Keeping each word and mark in place, write out the full listing once more.
=-=-=-=-=
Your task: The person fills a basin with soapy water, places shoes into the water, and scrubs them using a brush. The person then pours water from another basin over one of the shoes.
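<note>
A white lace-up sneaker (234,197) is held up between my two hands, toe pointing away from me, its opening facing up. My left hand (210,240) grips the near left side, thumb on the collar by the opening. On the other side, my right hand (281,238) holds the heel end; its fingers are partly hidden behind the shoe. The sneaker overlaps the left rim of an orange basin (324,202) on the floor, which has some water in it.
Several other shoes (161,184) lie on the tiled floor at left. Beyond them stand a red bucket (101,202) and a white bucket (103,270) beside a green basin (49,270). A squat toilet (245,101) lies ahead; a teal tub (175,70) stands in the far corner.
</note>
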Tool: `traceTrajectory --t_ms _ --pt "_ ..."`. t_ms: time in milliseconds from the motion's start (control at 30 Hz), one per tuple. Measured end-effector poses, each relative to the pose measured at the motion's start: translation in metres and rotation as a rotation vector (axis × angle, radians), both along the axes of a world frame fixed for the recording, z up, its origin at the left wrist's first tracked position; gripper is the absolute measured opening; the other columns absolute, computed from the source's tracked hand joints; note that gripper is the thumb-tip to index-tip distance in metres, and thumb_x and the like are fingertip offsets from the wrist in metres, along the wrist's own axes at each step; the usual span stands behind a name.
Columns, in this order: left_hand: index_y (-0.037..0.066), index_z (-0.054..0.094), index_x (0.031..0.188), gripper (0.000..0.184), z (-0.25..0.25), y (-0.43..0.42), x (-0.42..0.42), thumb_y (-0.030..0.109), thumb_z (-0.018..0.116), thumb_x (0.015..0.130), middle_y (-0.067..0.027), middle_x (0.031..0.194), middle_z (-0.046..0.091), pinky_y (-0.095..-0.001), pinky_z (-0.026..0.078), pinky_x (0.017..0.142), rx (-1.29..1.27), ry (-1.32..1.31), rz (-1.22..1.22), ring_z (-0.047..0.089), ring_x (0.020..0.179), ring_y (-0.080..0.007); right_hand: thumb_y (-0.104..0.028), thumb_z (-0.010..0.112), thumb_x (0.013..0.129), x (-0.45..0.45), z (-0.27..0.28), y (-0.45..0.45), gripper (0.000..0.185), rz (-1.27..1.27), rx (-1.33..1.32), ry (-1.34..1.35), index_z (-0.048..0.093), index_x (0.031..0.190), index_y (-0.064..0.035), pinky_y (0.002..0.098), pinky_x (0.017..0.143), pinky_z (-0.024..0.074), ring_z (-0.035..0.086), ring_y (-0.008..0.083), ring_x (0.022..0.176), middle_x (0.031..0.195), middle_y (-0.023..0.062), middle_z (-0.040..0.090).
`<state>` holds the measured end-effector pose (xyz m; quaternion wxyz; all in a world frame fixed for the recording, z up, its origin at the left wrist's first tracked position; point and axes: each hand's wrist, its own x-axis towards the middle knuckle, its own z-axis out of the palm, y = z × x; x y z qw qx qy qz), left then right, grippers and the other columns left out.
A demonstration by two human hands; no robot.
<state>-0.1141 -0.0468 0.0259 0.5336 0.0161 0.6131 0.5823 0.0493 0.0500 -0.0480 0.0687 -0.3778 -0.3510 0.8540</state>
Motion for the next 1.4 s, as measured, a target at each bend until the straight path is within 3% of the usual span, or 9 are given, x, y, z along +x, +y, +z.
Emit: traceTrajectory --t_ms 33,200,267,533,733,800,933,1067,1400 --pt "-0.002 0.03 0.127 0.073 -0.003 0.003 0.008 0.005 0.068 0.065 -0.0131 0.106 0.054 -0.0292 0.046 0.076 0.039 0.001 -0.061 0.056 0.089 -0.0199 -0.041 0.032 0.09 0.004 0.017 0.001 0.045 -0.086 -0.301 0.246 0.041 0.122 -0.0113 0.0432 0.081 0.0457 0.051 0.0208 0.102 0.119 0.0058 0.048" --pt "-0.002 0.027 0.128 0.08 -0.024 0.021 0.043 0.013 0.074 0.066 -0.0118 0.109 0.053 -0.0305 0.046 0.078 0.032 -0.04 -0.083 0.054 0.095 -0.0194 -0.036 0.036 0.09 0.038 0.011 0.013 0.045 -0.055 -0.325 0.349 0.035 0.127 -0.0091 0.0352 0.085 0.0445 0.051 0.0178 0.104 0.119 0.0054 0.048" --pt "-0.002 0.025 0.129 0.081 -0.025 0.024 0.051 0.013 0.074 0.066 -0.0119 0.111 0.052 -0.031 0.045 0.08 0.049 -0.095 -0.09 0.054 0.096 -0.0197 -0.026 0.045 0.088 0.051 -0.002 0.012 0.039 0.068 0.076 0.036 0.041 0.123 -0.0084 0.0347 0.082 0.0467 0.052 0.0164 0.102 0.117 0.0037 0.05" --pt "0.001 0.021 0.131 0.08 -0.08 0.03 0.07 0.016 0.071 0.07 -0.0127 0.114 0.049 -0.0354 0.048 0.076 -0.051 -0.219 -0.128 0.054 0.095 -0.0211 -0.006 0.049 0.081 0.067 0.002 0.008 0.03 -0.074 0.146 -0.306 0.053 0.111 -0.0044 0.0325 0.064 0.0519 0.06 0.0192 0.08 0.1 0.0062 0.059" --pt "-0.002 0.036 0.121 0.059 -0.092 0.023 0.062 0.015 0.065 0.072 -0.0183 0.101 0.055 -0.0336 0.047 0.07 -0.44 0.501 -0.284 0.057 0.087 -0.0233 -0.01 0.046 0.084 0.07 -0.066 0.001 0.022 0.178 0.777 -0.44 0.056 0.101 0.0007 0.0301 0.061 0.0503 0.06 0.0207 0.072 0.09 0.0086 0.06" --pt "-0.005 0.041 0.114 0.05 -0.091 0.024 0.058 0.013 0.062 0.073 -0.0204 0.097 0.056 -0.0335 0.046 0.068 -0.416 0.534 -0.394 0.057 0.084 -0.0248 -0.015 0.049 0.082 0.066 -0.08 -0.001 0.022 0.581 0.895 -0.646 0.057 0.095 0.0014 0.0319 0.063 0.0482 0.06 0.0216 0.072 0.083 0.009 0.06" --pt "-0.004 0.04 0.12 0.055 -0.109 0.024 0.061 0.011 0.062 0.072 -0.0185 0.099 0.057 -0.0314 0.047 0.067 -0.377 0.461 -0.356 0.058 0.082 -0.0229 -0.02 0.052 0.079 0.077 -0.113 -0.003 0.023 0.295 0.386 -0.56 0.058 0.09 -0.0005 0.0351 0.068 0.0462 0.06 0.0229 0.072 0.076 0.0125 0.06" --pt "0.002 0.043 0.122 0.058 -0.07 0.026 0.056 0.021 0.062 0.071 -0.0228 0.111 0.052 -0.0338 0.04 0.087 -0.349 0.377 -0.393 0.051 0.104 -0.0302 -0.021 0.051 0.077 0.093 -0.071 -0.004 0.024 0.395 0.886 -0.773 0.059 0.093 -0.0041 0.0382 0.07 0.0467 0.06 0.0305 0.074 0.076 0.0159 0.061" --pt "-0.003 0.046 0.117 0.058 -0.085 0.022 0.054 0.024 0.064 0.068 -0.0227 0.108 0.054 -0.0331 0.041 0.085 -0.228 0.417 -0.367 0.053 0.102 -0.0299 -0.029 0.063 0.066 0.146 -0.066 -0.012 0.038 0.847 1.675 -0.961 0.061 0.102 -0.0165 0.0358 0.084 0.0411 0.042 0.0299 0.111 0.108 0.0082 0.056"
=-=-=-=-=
◆ OUTPUT
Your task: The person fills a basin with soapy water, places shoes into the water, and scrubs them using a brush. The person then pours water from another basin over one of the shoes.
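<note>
A white lace-up sneaker (234,197) is held up between my two hands, toe pointing away from me, its opening facing up. My left hand (210,240) grips the near left side, thumb on the collar by the opening. On the other side, my right hand (281,238) holds the heel end; its fingers are partly hidden behind the shoe. The sneaker overlaps the left rim of an orange basin (324,202) on the floor, which has some water in it.
Several other shoes (161,184) lie on the tiled floor at left. Beyond them stand a red bucket (101,202) and a white bucket (103,270) beside a green basin (49,270). A squat toilet (245,101) lies ahead; a teal tub (175,70) stands in the far corner.
</note>
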Tool: `traceTrajectory --t_ms _ --pt "_ ..."`. t_ms: time in milliseconds from the motion's start (control at 30 Hz), one per tuple. Measured end-effector poses, each relative to the pose measured at the motion's start: translation in metres and rotation as a rotation vector (axis × angle, radians), both along the axes of a world frame fixed for the recording, z up, its origin at the left wrist's first tracked position; gripper is the absolute measured opening; the other columns absolute, computed from the source's tracked hand joints; note that gripper is the thumb-tip to index-tip distance in metres, and thumb_x and the like are fingertip offsets from the wrist in metres, along the wrist's own axes at each step; the usual span stands behind a name.
Columns, in this order: left_hand: index_y (-0.037..0.066), index_z (-0.054..0.094), index_x (0.031..0.188), gripper (0.000..0.184), z (-0.25..0.25), y (-0.43..0.42), x (-0.42..0.42), thumb_y (-0.030..0.109), thumb_z (-0.018..0.116), thumb_x (0.015..0.130), middle_y (-0.067..0.027), middle_x (0.031..0.194), middle_z (-0.046..0.091), pinky_y (-0.095..-0.001), pinky_z (-0.026..0.078), pinky_x (0.017..0.142), rx (-1.29..1.27), ry (-1.32..1.31), rz (-1.22..1.22), ring_z (-0.047..0.089), ring_x (0.020..0.179), ring_y (-0.080..0.007); right_hand: thumb_y (-0.104..0.028), thumb_z (-0.010..0.112), thumb_x (0.013..0.129), x (-0.45..0.45), z (-0.27..0.28), y (-0.45..0.45), gripper (0.000..0.185), rz (-1.27..1.27), rx (-1.33..1.32), ry (-1.34..1.35), index_z (-0.048..0.093), index_x (0.031..0.190), index_y (-0.064..0.035), pinky_y (0.002..0.098), pinky_x (0.017..0.143), pinky_z (-0.024..0.074), ring_z (-0.035..0.086), ring_y (-0.008..0.083), ring_x (0.022..0.176), middle_x (0.031..0.195), middle_y (-0.023..0.062), middle_z (-0.040..0.090).
`<state>` holds the measured end-effector pose (xyz m; quaternion wxyz; all in a world frame fixed for the recording, z up, its origin at the left wrist's first tracked position; point and axes: each hand's wrist, its own x-axis towards the middle knuckle, its own z-axis out of the palm, y = z × x; x y z qw qx qy qz), left then right, grippers and the other columns left out.
A demonstration by two human hands; no robot.
<state>-0.1141 -0.0468 0.0259 0.5336 0.0161 0.6131 0.5823 0.0493 0.0500 -0.0480 0.0687 -0.3778 -0.3510 0.8540</state>
Motion for the next 1.4 s, as measured, a target at each bend until the straight path is within 3% of the usual span, or 9 are given, x, y, z along +x, +y, +z.
Emit: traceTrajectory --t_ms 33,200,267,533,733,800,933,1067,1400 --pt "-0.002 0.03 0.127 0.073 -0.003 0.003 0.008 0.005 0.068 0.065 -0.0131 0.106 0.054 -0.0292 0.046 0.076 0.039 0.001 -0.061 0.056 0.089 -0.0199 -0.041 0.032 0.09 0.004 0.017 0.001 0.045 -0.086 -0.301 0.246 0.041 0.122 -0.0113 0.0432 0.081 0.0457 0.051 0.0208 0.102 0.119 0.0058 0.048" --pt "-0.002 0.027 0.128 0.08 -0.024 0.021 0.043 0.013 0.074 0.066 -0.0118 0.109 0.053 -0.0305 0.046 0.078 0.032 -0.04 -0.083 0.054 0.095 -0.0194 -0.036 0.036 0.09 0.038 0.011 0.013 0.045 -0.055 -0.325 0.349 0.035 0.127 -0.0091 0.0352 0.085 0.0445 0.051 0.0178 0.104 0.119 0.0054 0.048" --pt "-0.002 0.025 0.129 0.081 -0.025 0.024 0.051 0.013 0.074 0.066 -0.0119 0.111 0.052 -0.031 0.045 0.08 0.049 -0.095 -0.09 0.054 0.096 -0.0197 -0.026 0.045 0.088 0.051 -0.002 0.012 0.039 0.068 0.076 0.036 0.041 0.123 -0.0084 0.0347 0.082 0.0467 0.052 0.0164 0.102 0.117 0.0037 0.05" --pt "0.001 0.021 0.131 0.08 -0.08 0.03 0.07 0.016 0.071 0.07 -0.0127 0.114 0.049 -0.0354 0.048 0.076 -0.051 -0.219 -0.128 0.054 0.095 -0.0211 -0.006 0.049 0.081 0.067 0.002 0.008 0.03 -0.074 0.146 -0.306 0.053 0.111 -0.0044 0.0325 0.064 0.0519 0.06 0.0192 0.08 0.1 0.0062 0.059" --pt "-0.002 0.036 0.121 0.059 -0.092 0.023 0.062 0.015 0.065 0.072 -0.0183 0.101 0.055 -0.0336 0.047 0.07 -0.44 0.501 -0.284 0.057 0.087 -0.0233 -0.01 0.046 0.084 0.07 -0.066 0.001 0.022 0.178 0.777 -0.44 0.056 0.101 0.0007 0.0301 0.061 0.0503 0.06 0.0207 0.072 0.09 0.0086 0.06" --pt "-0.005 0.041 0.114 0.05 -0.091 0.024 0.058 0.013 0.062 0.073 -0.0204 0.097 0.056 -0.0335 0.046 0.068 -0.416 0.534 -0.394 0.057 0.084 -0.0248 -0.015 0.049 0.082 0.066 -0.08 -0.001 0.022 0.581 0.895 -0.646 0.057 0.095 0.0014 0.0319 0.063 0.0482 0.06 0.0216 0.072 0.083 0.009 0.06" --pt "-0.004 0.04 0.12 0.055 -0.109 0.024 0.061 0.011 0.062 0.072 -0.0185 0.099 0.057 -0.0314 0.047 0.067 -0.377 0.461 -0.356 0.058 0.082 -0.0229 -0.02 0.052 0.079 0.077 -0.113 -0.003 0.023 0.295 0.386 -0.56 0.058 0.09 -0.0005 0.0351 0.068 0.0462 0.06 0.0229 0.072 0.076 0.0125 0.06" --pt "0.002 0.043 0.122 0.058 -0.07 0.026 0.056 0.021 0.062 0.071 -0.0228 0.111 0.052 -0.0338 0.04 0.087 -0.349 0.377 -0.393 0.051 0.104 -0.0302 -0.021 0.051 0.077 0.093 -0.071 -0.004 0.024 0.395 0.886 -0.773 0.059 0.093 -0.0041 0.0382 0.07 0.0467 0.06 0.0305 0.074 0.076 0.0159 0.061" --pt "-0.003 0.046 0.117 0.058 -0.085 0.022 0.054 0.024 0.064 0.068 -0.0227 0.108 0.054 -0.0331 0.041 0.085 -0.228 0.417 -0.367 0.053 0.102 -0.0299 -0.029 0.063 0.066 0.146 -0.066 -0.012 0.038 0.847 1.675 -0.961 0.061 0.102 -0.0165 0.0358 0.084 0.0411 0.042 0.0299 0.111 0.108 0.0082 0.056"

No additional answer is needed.